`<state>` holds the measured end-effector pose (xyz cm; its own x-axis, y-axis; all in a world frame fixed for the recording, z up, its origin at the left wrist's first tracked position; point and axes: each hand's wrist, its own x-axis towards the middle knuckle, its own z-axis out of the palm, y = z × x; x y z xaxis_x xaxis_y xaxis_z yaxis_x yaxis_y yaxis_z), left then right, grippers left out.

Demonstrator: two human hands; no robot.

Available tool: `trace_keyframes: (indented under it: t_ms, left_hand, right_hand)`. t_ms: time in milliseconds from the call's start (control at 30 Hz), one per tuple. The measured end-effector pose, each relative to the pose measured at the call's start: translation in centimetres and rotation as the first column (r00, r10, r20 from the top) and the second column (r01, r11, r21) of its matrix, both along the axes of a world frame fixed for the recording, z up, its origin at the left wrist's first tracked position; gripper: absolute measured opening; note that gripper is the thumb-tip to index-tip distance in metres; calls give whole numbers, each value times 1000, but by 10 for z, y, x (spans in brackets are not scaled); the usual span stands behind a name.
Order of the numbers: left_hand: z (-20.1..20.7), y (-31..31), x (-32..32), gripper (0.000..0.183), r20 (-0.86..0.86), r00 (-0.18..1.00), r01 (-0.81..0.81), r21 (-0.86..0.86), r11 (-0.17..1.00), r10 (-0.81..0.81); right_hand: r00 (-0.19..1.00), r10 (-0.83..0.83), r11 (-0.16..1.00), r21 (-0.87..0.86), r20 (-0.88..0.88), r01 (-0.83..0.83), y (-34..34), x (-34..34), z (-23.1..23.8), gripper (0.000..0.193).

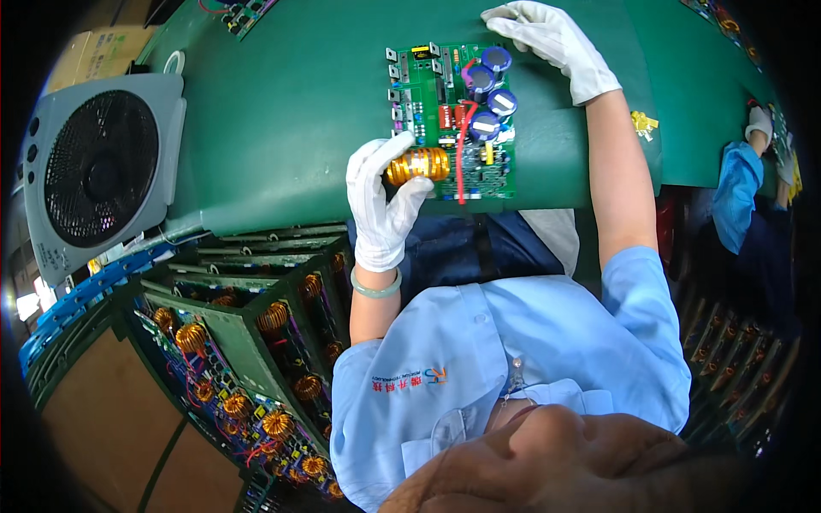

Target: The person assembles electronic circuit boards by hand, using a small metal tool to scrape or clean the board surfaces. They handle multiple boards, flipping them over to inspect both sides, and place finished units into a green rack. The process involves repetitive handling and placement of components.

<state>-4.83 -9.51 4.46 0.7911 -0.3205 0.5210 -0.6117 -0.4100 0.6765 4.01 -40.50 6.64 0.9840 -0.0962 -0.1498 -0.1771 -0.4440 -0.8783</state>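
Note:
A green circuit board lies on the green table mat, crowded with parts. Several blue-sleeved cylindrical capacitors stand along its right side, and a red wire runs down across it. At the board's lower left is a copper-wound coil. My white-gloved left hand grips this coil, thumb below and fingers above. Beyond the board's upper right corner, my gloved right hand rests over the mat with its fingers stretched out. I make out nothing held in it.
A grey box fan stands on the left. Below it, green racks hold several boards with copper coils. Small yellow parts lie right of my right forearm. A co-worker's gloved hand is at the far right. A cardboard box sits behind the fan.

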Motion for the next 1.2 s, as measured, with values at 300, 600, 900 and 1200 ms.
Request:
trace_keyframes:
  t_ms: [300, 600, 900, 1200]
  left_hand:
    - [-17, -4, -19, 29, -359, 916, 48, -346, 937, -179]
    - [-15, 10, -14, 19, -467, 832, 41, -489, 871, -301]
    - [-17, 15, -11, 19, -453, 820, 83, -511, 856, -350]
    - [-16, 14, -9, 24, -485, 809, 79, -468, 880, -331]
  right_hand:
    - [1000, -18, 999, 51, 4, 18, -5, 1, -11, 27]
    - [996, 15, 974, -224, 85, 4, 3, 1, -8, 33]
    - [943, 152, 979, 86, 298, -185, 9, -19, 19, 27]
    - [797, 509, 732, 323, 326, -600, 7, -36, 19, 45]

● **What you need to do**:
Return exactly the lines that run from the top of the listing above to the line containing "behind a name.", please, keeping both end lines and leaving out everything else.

● **Response**:
`<state>` holds the measured end-effector pose (xyz cm; its own x-axis, y-axis; all in a world frame fixed for the recording, z up, its origin at the left wrist's first tracked position; point and axes: each hand's wrist, its own x-axis towards the middle knuckle, its own z-axis out of the palm, y = z × x; x y z xaxis_x xaxis_y xaxis_z yaxis_x yaxis_y yaxis_z), left then right, grippers left out.

Demonstrator: two human hands; no robot.

Available tool: `trace_keyframes: (indented under it: t_ms, left_hand, right_hand)`. t_ms: time in milliseconds from the call's start (control at 30 Hz), one per tuple. The measured end-effector pose, each relative to the pose measured at the call's start: translation in centimetres and rotation as the first column (r00, r10, r20 from the top) and the second column (r01, r11, r21) of its matrix, both along the axes of a world frame fixed for the recording, z up, its origin at the left wrist's first tracked position; gripper: absolute measured opening; note that gripper is the thumb-tip to index-tip distance in metres; calls give whole numbers, each value times 1000, but by 10 for z, y, x (spans in brackets are not scaled); the usual span stands behind a name.

Output is finished, and nothing else is required.